Exercise prompt
Below this line is a listing that includes pictures. Copy exactly, and only, the lines from the one containing "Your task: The" through the one containing "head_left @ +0"; the pictures do not go in the copy.

━━━━

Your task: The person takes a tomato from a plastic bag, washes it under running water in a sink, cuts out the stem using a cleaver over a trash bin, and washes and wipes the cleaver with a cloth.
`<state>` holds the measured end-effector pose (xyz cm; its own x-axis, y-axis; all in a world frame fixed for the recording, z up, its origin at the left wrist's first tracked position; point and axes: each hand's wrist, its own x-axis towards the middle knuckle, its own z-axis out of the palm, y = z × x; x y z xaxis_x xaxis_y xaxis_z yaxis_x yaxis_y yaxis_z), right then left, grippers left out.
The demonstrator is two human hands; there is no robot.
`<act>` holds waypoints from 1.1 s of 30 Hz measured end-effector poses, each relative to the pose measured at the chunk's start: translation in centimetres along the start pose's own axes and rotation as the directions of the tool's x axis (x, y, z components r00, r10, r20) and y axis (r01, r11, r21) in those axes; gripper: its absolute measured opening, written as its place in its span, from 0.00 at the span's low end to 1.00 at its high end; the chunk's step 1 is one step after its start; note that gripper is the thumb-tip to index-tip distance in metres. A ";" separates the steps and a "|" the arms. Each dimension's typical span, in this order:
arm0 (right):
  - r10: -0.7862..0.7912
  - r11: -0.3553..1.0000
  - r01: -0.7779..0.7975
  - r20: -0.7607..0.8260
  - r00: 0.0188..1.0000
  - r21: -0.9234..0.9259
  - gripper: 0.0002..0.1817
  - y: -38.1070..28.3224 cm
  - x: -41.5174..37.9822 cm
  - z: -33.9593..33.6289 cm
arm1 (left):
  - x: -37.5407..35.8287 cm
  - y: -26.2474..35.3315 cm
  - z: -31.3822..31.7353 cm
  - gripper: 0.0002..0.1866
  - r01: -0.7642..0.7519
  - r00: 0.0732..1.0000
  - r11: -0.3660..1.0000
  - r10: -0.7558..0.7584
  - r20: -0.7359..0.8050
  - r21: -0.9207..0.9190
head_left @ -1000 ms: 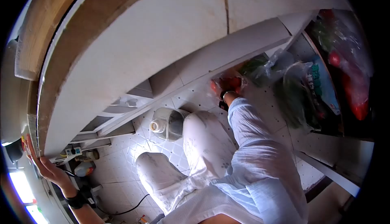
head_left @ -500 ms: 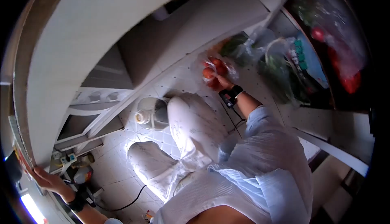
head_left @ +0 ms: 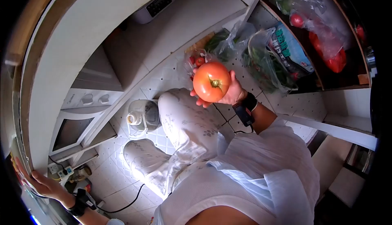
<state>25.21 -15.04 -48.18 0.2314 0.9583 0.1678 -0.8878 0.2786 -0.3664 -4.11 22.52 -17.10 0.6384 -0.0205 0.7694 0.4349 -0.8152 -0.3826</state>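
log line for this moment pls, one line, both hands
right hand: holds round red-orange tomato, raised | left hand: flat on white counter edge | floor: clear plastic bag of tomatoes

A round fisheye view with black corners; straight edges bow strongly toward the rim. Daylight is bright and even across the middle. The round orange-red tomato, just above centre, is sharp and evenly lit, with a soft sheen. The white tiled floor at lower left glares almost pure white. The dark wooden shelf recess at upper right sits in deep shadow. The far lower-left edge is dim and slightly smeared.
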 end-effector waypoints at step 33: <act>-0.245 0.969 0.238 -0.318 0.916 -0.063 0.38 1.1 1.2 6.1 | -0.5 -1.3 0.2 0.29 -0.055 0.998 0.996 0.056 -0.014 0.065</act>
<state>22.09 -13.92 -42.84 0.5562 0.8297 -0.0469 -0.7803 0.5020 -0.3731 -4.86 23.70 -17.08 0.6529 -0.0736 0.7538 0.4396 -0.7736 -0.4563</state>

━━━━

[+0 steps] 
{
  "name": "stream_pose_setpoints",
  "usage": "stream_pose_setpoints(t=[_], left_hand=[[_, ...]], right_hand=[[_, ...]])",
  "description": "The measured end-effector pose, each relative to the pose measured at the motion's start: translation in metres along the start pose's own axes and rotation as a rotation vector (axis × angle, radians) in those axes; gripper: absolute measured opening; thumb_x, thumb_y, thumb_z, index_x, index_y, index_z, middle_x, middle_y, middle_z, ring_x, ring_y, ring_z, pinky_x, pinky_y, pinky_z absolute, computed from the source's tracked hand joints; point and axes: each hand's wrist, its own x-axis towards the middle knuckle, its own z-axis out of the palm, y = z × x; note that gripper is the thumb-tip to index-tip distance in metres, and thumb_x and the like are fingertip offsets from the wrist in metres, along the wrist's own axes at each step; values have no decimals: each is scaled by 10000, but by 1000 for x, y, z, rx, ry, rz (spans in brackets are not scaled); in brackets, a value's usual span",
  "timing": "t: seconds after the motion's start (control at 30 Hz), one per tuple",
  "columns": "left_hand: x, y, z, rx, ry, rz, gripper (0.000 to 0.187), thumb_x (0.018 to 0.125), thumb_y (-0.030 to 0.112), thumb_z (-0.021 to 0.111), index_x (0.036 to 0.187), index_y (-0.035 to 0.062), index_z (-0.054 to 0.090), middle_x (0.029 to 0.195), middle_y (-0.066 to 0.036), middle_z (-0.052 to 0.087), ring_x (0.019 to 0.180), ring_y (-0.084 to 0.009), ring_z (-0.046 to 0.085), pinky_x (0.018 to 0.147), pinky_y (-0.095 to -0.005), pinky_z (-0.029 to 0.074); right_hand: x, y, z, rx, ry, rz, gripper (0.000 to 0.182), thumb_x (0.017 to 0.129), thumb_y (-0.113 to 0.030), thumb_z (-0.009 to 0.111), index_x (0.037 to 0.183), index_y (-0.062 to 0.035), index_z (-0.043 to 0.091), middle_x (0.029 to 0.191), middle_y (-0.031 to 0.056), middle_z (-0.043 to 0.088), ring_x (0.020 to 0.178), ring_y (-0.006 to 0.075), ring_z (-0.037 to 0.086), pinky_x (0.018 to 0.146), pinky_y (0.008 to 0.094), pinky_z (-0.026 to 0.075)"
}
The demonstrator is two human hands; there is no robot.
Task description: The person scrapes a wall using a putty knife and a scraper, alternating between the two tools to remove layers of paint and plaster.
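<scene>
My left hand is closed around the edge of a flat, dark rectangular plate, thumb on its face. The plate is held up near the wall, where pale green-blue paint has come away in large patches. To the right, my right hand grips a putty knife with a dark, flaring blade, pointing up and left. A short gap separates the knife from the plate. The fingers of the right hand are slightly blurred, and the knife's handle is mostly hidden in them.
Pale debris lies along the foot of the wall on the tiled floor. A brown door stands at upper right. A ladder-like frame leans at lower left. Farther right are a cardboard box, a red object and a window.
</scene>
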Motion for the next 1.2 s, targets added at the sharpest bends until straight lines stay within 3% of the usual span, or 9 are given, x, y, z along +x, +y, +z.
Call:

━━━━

Answer section
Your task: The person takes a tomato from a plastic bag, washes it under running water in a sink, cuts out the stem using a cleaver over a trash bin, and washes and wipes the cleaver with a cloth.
`<state>` holds the measured end-effector pose (xyz cm; its own x-axis, y-axis; all in a world frame fixed for the recording, z up, its origin at the left wrist's first tracked position; point and axes: each hand's wrist, its own x-axis towards the middle knuckle, its own z-axis out of the palm, y = z × x; x y z xaxis_x xaxis_y xaxis_z yaxis_x yaxis_y yaxis_z), right then left, grippers left out.
The demonstrator is two human hands; there is no robot.
`<act>` holds waypoints from 1.1 s of 30 Hz measured end-effector poses, each relative to the pose measured at the chunk's start: translation in centimetres along the start pose's own axes and rotation as the directions of the tool's x axis (x, y, z components r00, r10, r20) and y axis (r01, r11, r21) in those axes; gripper: its absolute measured opening, written as its place in its span, from 0.00 at the span's low end to 1.00 at its high end; the chunk's step 1 is one step after its start; note that gripper is the thumb-tip to index-tip distance in metres. A ";" separates the steps and a "|" the arms. Each dimension's typical span, in this order:
arm0 (right):
  - r10: -0.7862..0.7912
  - r11: -0.3553..1.0000
  - r01: -0.7779..0.7975
  - r20: -0.7607..0.8260
  - r00: 0.0188..1.0000
  - r21: -0.9234..0.9259
  - gripper: 0.0002..0.1817
  - y: -38.1070..28.3224 cm
  - x: -41.5174..37.9822 cm
  - z: -33.9593..33.6289 cm
arm1 (left):
  - x: -37.5407..35.8287 cm
  - y: -26.2474..35.3315 cm
  - z: -31.3822..31.7353 cm
  - gripper: 0.0002..0.1866
  - r01: -0.7642..0.7519
  - r00: 0.0732..1.0000
  - r11: -0.3660..1.0000
  - r10: -0.7558..0.7584
  - r20: -0.7359..0.8050
  - r21: -0.9207..0.9190
head_left @ -1000 ms: 
head_left @ -500 ms: 
head_left @ +0 ms: 

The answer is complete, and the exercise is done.